Lorsqu’il avait fini de danser, Vanka Kostiourine disait à Raïko en reprenant haleine :

— Eh bien ! Raïko, montre-nous comment on danse chez toi. Je suis sûr qu’on ne le fait pas comme en Russie !

— Non, mais beaucoup mieux !

— Montre-nous, n’aie donc pas peur ! Je sais qu’on danse bien chez vous.
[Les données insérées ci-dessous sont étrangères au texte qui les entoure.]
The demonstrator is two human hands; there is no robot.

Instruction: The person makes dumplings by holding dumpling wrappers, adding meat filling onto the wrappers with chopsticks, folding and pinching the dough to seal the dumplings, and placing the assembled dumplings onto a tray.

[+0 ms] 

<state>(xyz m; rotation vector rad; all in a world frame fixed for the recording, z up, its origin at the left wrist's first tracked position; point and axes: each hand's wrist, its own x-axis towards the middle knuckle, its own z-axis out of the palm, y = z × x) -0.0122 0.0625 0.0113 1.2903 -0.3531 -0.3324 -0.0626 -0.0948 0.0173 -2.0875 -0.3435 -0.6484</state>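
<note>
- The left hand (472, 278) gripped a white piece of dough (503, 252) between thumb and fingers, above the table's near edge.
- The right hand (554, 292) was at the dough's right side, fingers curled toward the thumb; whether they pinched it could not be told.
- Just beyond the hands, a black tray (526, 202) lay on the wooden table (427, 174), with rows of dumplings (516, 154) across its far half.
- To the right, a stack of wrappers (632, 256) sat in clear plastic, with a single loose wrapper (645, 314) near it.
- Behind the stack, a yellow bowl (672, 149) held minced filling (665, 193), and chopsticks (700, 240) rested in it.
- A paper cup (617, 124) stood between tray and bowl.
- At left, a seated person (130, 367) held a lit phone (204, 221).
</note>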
Les autres appuyaient. Alors le Serbe posait le tambour en regardant autour de lui d’un air furieux et craintif ; puis son visage prenant une expression féroce et sanguinaire, il faisait quelques mouvements bizarres, saccadés, anguleux, comme s’il se préparait à égratigner, à étrangler, à tuer, et non pas à danser. Grave, un peu effrayant, il ressemblait tant à un petit sauvage que tout le monde éclatait de rire, et Raïko, de nouveau offensé, se fâchait et s’en allait.

— Qu’ils sont grossiers ! pensait Tchistiakof, et il avait pitié du petit Raïko qui aimait tant sa petite patrie.

Parfois, on voyait apparaître au numéro 64 l’étudiant Karouéf, toujours calme, toujours gai et un peu arrogant.